*EXERCISE GOAL*: Reproduce the following data exactly, minus any images.

*INFORMATION PROVIDED*:
+===+

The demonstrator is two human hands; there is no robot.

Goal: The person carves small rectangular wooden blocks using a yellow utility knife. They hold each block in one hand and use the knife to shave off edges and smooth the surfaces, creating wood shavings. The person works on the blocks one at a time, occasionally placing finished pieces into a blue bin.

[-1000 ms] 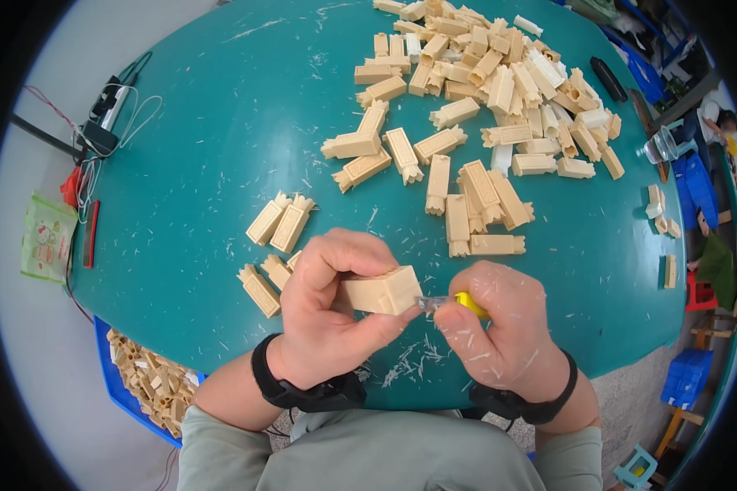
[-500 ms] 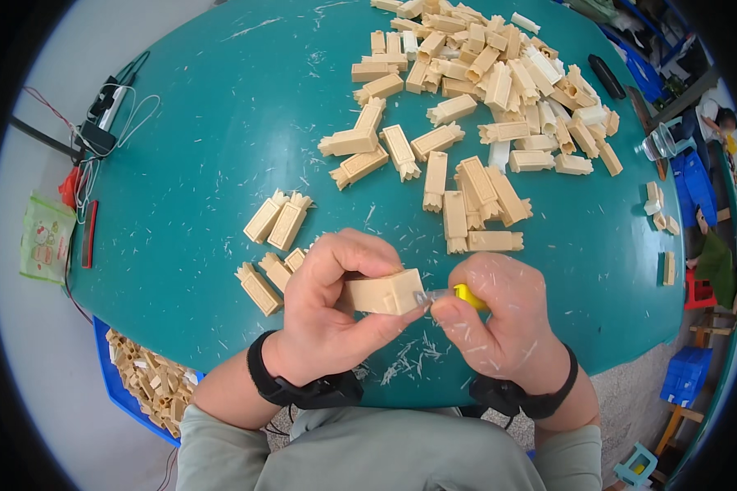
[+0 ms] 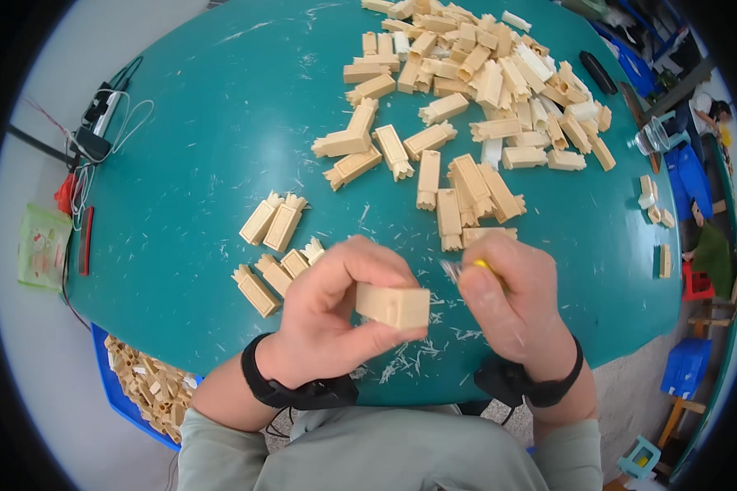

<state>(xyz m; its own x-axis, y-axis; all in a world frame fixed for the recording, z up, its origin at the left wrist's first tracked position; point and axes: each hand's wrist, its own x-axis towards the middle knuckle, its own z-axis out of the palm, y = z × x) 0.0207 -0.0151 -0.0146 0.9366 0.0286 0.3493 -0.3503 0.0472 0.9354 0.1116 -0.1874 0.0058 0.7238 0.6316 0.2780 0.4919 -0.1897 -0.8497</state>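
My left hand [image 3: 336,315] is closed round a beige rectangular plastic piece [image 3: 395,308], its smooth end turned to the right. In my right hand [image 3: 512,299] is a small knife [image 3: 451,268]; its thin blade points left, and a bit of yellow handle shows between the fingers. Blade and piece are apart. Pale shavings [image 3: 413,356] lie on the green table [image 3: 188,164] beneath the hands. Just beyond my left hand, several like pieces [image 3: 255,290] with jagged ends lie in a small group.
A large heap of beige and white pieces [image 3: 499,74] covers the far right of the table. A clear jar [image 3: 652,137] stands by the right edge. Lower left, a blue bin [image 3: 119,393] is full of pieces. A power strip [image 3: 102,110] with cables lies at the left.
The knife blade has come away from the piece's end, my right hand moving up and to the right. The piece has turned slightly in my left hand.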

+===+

*EXERCISE RESPONSE*:
The demonstrator is two human hands; there is no robot.

Goal: The person carves small rectangular wooden blocks using a yellow utility knife. They hold each block in one hand and use the knife to shave off edges and smooth the surfaces, creating wood shavings. The person works on the blocks one at a time, occasionally placing finished pieces into a blue bin.

[-1000 ms] 
[-500 ms] 
[+0 ms] 

<state>(xyz m; its own x-axis, y-axis; all in a world frame fixed for the recording, z up, its origin at the left wrist's first tracked position; point and axes: each hand's wrist, its own x-axis towards the middle knuckle, its own z-axis out of the palm, y = z × x) 0.0207 -0.0151 -0.0146 0.9366 0.0286 0.3493 -0.3503 0.0472 0.9354 0.1116 -0.1874 0.0058 0.7238 0.6316 0.2780 0.4919 -0.1897 -0.8497</state>
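My left hand [image 3: 336,315] is closed round a beige rectangular plastic piece [image 3: 395,308], its smooth end turned to the right. In my right hand [image 3: 512,299] is a small knife [image 3: 451,268]; its thin blade points left, and a bit of yellow handle shows between the fingers. Blade and piece are apart. Pale shavings [image 3: 413,356] lie on the green table [image 3: 188,164] beneath the hands. Just beyond my left hand, several like pieces [image 3: 255,290] with jagged ends lie in a small group.
A large heap of beige and white pieces [image 3: 499,74] covers the far right of the table. A clear jar [image 3: 652,137] stands by the right edge. Lower left, a blue bin [image 3: 119,393] is full of pieces. A power strip [image 3: 102,110] with cables lies at the left.
The knife blade has come away from the piece's end, my right hand moving up and to the right. The piece has turned slightly in my left hand.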

Nothing else is needed to complete the answer.